◆ Task objective: Reprint all of the data below exactly as shown and skip every image.

◆ Data below:
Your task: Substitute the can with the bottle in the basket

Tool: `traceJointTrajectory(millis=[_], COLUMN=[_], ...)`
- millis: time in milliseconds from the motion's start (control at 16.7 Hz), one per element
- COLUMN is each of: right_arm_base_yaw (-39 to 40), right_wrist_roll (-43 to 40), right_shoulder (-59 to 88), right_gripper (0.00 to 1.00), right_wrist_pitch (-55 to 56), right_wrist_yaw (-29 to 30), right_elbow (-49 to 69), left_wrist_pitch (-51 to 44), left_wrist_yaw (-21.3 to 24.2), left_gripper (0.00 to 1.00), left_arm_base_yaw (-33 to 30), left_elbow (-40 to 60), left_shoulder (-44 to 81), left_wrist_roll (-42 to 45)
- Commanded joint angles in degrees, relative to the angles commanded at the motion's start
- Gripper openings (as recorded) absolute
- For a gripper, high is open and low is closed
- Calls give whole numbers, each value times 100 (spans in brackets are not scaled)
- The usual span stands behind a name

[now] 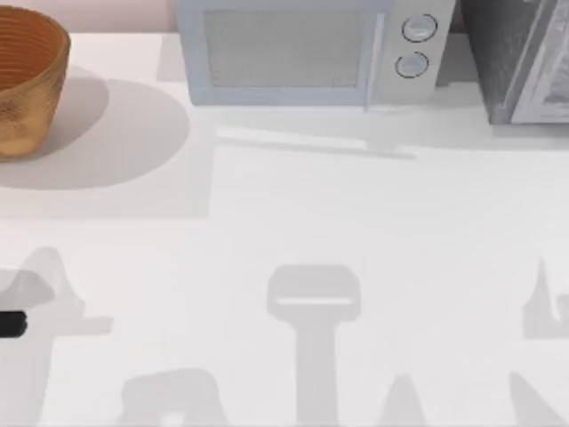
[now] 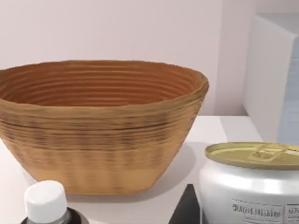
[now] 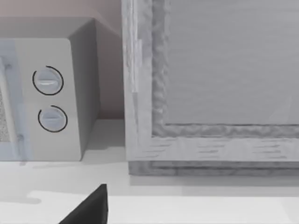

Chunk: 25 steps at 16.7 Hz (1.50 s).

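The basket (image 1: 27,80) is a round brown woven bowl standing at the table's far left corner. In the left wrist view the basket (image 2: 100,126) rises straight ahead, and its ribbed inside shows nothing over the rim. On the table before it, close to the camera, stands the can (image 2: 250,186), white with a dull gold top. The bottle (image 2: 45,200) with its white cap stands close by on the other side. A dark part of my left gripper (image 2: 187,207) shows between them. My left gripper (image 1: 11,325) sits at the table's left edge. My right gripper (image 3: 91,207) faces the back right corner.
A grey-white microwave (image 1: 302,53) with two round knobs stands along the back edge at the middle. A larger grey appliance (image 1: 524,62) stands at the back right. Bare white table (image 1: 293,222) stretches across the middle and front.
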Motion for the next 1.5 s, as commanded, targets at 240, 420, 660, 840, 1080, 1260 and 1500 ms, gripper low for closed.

◆ Response to the task:
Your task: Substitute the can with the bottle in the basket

Tool: `traceJointTrajectory(millis=[_], COLUMN=[_], ...)`
- millis: time in milliseconds from the motion's start (control at 16.7 Hz), one per element
- COLUMN is each of: right_arm_base_yaw (-39 to 40), right_wrist_roll (-43 to 40), right_shoulder (-59 to 88), right_gripper (0.00 to 1.00), right_wrist_pitch (-55 to 56), right_wrist_yaw (-29 to 30), right_elbow (-49 to 69), left_wrist_pitch (-51 to 44), left_wrist_yaw (-21.3 to 24.2), left_gripper (0.00 to 1.00), left_arm_base_yaw (-33 to 30), left_elbow (-40 to 60), left_shoulder (-44 to 81), left_wrist_roll (-42 to 45)
- Commanded joint angles in degrees, relative to the angles commanded at the motion's start
- Gripper openings (as recorded) absolute
- For a gripper, high is open and low is closed
- Calls give whole numbers, each value times 100 (spans in brackets are not scaled)
- The usual span stands behind a name

[now] 
[now] 
[now] 

Chunk: 25 steps at 16.7 Hz (1.50 s).

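The basket (image 1: 27,80) is a round brown woven bowl standing at the table's far left corner. In the left wrist view the basket (image 2: 100,126) rises straight ahead, and its ribbed inside shows nothing over the rim. On the table before it, close to the camera, stands the can (image 2: 250,186), white with a dull gold top. The bottle (image 2: 45,200) with its white cap stands close by on the other side. A dark part of my left gripper (image 2: 187,207) shows between them. My left gripper (image 1: 11,325) sits at the table's left edge. My right gripper (image 3: 91,207) faces the back right corner.
A grey-white microwave (image 1: 302,53) with two round knobs stands along the back edge at the middle. A larger grey appliance (image 1: 524,62) stands at the back right. Bare white table (image 1: 293,222) stretches across the middle and front.
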Motion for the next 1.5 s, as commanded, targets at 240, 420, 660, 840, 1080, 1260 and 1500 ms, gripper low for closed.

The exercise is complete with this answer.